── DATA RECORDS

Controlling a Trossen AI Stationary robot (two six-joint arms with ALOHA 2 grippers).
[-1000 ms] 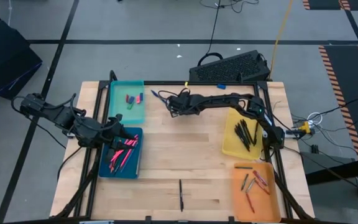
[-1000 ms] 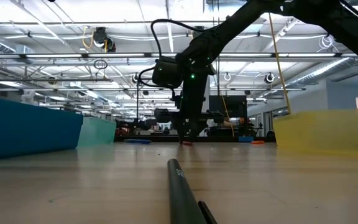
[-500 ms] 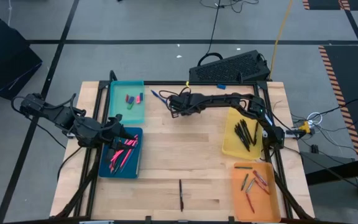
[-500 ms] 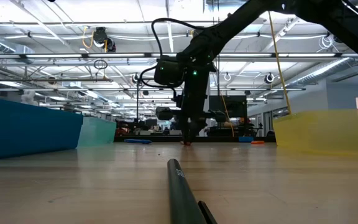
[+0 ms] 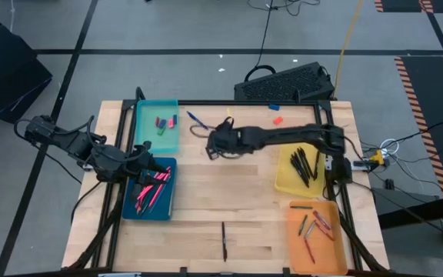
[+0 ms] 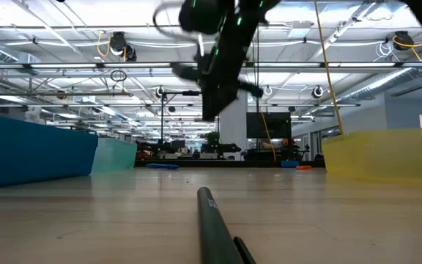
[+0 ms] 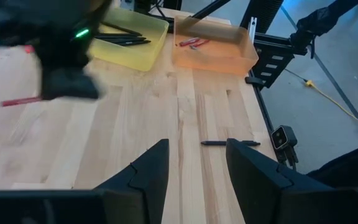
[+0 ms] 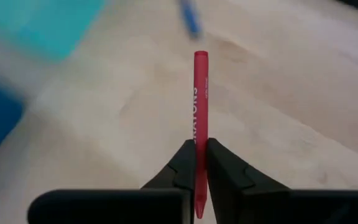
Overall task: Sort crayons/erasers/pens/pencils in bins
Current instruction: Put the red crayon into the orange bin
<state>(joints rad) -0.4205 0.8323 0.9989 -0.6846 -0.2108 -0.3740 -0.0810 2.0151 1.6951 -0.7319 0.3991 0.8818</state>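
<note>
My right gripper [image 5: 211, 148] hangs above the table's far middle, just right of the teal bin [image 5: 158, 127], and is shut on a red crayon [image 8: 200, 93]. In the low view it [image 6: 211, 110] is well above the wood. My left gripper [image 5: 149, 164] waits open over the far edge of the dark blue bin [image 5: 151, 192], which holds pink and red sticks. A yellow bin [image 5: 302, 164] with black sticks and an orange bin [image 5: 312, 228] with crayons stand at the right. The teal bin holds small erasers. My right gripper pinches the red crayon near one end [image 8: 199, 163] between its two fingers. The crayon lies along the fingers, and most of its length sticks out past their tips. The fingers slant down from the table's right. The crayon is lifted clear of the table.
A black pen [image 5: 224, 241] lies on the wood near the front middle; it also fills the low view's foreground [image 6: 215, 227]. A blue pen [image 5: 194, 119] and a small red eraser [image 5: 278, 120] lie by the far edge. A black keyboard [image 5: 283, 83] sits beyond the table.
My right gripper has risen from the table top with the red crayon and come a little toward the near edge. The crayon, which touched the wood before, now hangs clear.
</note>
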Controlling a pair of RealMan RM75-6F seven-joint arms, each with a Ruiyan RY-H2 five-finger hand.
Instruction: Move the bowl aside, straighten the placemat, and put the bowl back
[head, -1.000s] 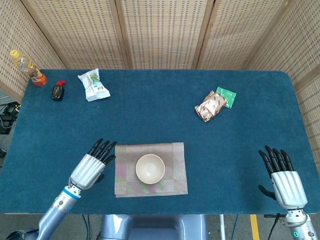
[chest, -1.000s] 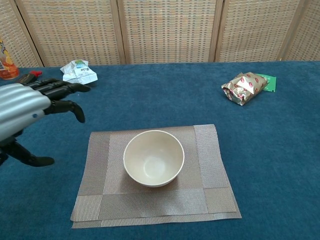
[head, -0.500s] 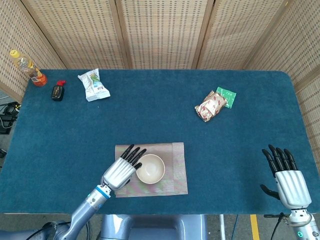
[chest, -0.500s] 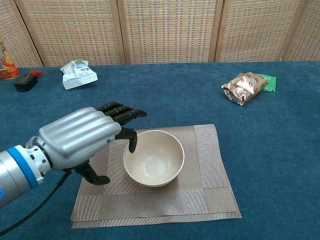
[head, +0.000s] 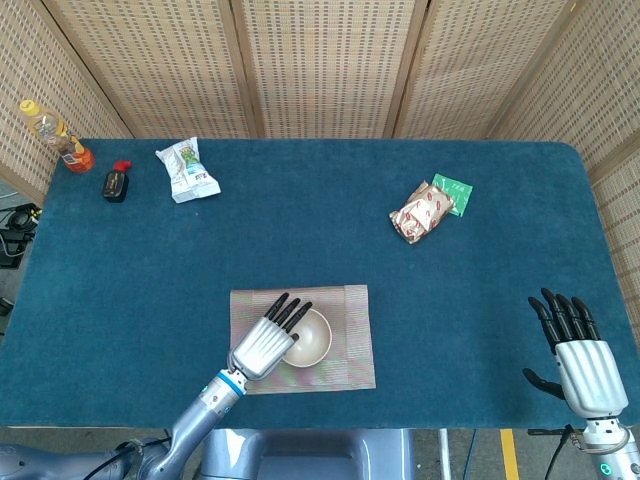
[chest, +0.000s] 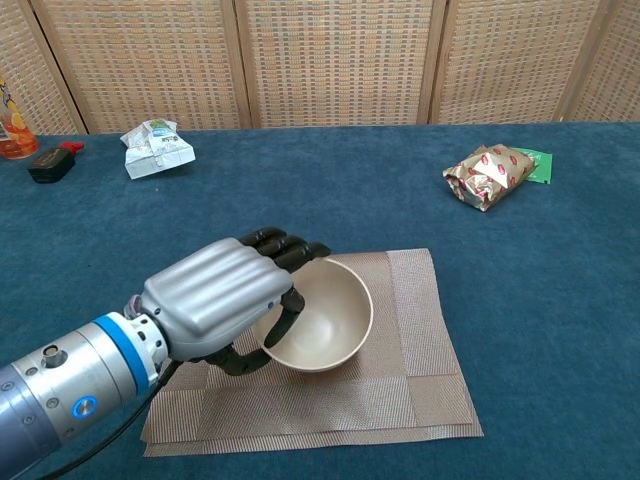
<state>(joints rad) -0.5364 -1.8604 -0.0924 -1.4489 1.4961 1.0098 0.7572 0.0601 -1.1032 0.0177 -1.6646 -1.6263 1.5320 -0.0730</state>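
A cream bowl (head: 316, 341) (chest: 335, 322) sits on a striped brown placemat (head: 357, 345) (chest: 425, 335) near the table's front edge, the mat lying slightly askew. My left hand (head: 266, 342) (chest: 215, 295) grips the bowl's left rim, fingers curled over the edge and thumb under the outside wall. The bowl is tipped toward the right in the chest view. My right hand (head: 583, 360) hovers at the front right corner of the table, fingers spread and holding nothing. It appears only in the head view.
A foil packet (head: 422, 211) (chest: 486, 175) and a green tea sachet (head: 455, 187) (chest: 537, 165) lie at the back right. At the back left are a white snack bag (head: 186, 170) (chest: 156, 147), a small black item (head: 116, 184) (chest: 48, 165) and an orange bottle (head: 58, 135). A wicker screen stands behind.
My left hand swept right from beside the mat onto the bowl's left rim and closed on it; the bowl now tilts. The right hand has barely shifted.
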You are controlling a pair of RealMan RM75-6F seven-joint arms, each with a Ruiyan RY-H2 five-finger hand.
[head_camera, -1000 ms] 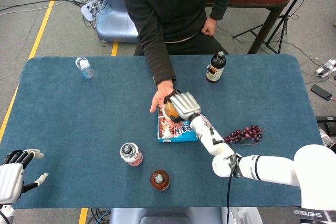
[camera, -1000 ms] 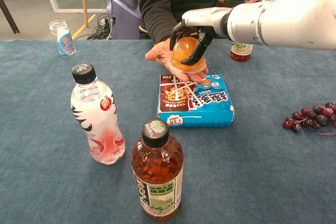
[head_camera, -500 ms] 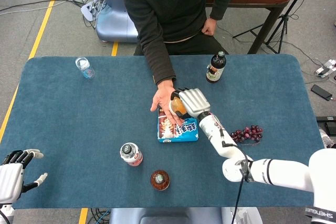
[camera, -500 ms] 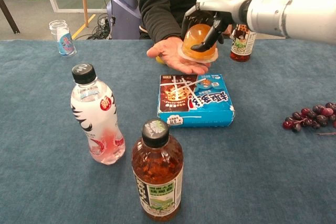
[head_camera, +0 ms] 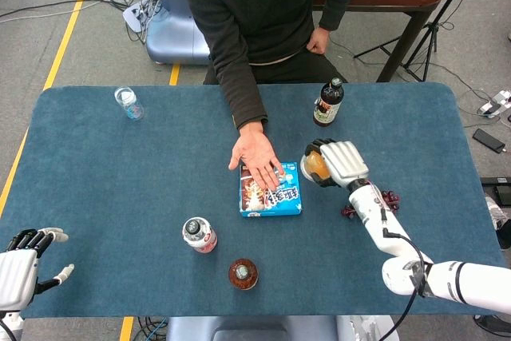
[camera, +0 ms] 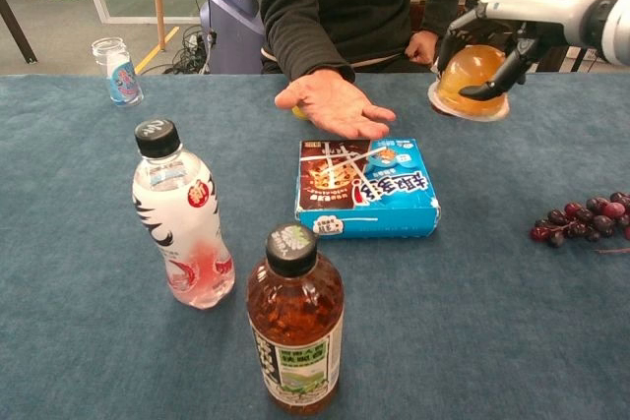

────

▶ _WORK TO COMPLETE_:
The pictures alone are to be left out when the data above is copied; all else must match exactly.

▶ _ANSWER SPACE_:
Controlling a Trossen AI Stationary robot (two six-joint arms with ALOHA 2 grippers).
[-1000 ms] 
[-1000 ms] 
[-500 ms] 
[-500 ms] 
[+0 ms] 
[+0 ms] 
[+0 ms] 
[+0 ms] 
Overall task: Sort crayons/erasers/pens/pencils in bins
Current instruction: Put the red crayon into the orange bin
<state>(joints rad) -0.4205 0.8323 0.9989 -0.6846 -0.2108 -0.3740 -0.0810 2.0151 1.6951 -0.7319 0.3991 0.8818</state>
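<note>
My right gripper [image 5: 211, 148] hangs above the table's far middle, just right of the teal bin [image 5: 158, 127], and is shut on a red crayon [image 8: 200, 93]. In the low view it [image 6: 211, 110] is well above the wood. My left gripper [image 5: 149, 164] waits open over the far edge of the dark blue bin [image 5: 151, 192], which holds pink and red sticks. A yellow bin [image 5: 302, 164] with black sticks and an orange bin [image 5: 312, 228] with crayons stand at the right. The teal bin holds small erasers. My right gripper pinches the red crayon near one end [image 8: 199, 163] between its two fingers. The crayon lies along the fingers, and most of its length sticks out past their tips. The fingers slant down from the table's right. The crayon is lifted clear of the table.
A black pen [image 5: 224, 241] lies on the wood near the front middle; it also fills the low view's foreground [image 6: 215, 227]. A blue pen [image 5: 194, 119] and a small red eraser [image 5: 278, 120] lie by the far edge. A black keyboard [image 5: 283, 83] sits beyond the table.
My right gripper has risen from the table top with the red crayon and come a little toward the near edge. The crayon, which touched the wood before, now hangs clear.
</note>
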Controlling a pair of RealMan RM75-6F seven-joint arms, each with a Ruiyan RY-H2 five-finger hand.
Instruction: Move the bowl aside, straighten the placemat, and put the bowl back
[head, -1.000s] 
[chest, -1.000s] 
[head, -0.500s] 
[chest, -0.500s] 
[head, +0.000s] 
[chest, +0.000s] 
<state>(joints rad) -0.5364 -1.8604 -0.0924 -1.4489 1.4961 1.0098 0.7572 0.0601 -1.1032 0.0177 -1.6646 -1.6263 1.5320 -0.0730</state>
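A cream bowl (head: 316, 341) (chest: 335, 322) sits on a striped brown placemat (head: 357, 345) (chest: 425, 335) near the table's front edge, the mat lying slightly askew. My left hand (head: 266, 342) (chest: 215, 295) grips the bowl's left rim, fingers curled over the edge and thumb under the outside wall. The bowl is tipped toward the right in the chest view. My right hand (head: 583, 360) hovers at the front right corner of the table, fingers spread and holding nothing. It appears only in the head view.
A foil packet (head: 422, 211) (chest: 486, 175) and a green tea sachet (head: 455, 187) (chest: 537, 165) lie at the back right. At the back left are a white snack bag (head: 186, 170) (chest: 156, 147), a small black item (head: 116, 184) (chest: 48, 165) and an orange bottle (head: 58, 135). A wicker screen stands behind.
My left hand swept right from beside the mat onto the bowl's left rim and closed on it; the bowl now tilts. The right hand has barely shifted.
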You are controlling a pair of RealMan RM75-6F seven-joint arms, each with a Ruiyan RY-H2 five-finger hand.
[head_camera, -1000 ms] 
[camera, -1000 ms] 
[head_camera, -500 ms] 
[camera, -500 ms] 
[head_camera, +0 ms] 
[camera, +0 ms] 

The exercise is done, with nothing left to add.